Sowing in Tears – Lenten Lament

by sculptor Tony Quickle

Psalm 126

When the Lord restored the fortunes of Zion, we were like those who dream.
Then our mouth was filled with laughter, and our tongue with shouts of joy; then it was said among the nations, “The Lord has done great things for them.”
The Lord has done great things for us, and we rejoiced.
Restore our fortunes, O Lord, like the watercourses in the Negeb.
May those who sow in tears reap with shouts of joy.
Those who go out weeping, bearing the seed for sowing, shall come home with shouts of joy, carrying their sheaves.

The men’s group of one of my previous churches felt the calling to help troubled young men in our community.  I remember one of the men, George, sharing with me his sadness about one of the boys he tried to help, David.  David was without a father and running with the wrong crowd.  He had been arrested a few times.  The men’s group and George particularly felt they should reach out to him, scholarship him for the sports he wanted to do, give him work, and try to be a good influence.  They outfitted him with new clothes and George set the boy up a job at his car dealership.  The boy never showed.

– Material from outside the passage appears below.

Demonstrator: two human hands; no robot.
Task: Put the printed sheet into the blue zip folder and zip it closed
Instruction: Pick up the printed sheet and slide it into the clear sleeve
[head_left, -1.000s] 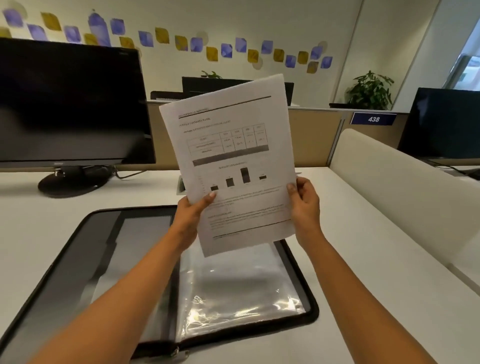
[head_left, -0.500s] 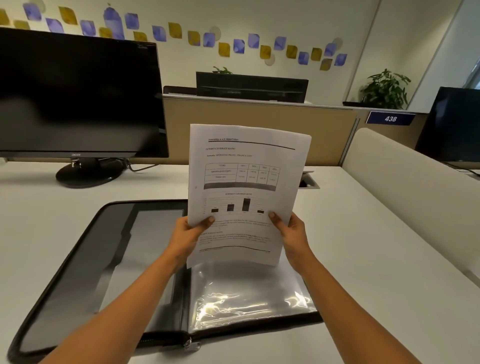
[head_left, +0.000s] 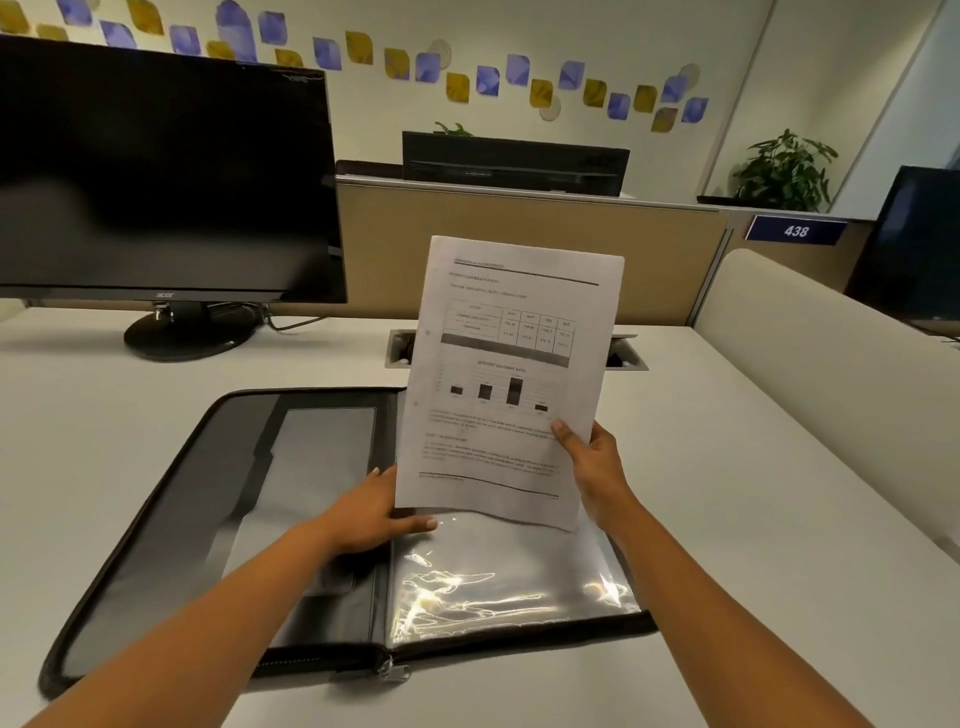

Every time George tried to help David, David would turn away and end up in even more trouble.

George couldn’t really understand all of this.  This wasn’t how it was supposed to work, right?  I mean, if you help someone and invest in them, and you give them all the opportuntities to turn their life around, aren’t they are supposed to turn out okay?  How can someone who is being giving the opportunity to have a better life, have people willing to help him, how can he just throw all that away?  You would think that George would have been mad, but instead he was sad – almost to tears for the inability he felt that he couldn’t turn David around.

The psalmist wrote, “May those who sow in tears reap with shouts of joy.”

The Psalms.  They are songs.  They are acts of praise.  They are moments of worship.  They are prayers.  But they offer us something much richer and deeper and more troubling.  They can also be cries of pain and frustration to God.  Unfortunately for many of us Christians, we only like to think of the Psalms as uplifting praise.  These Psalms, which are beautiful and wonderful can be important for us during seasons of well-being.  A former professor of mine, Walter Brueggemann, calls these types of psalms “psalms of orientation”.  They articulate the joy, delight, goodness, coherence, and reliability of God, God’s creation, and God’s governing law.

But Bruggemann goes on to point out that life is not always joy, delight, goodness, and coherence.  Life for us is not always “oriented” correctly.  Human life also consists of anguished seasons of hurt, alienation, suffering, and death. And when we face those seasons, different emotions rise up – rage, resentment, self-pity, and hatred. There are psalms that match these feelings as well, but we don’t always life them up in our society or our churches.  Bruggemann calls these complaint or lament psalms “psalms of disorientation”. They are poems, songs and prayers that match our feelings of “unsettledness”. They are cries out to God from the depth of our pain and despair. They seek resolution.  They ask questions.  They cry out in frustration and pain.

May those who sow in tears reap with shouts of joy.

Sowing in tears.  You and I know sowing in tears.  My friend George knew sowing in tears.  When you invest, plant the seed in a life or a situation and the torrents of rain wash it away.  The psalms of lament call us not to deny the reality that we sow in tears but to cry out to God when we do!  The hope is that we will ultimately reap with joy, but for a time we sow in tears.  Why would we deny this voice?  Do we think God will be disappointed in us?

Crying out to God in prayer is not an act of NO FAITH, rather it is an extreme and deep act OF FAITH.  How?  Because as people of faith we believe God hears our joys and our sorrows.  As people of faith, we speak these laments TO God!  God longs for us to come to him in prayer – in the good and in the bad.

It’s time to stop denying the prayers of lament.  You may need to cry out to God.  My friend George needed to.  He needed to hear the cry from Psalm 126 that those who sow in tears will reap with shouts of joy.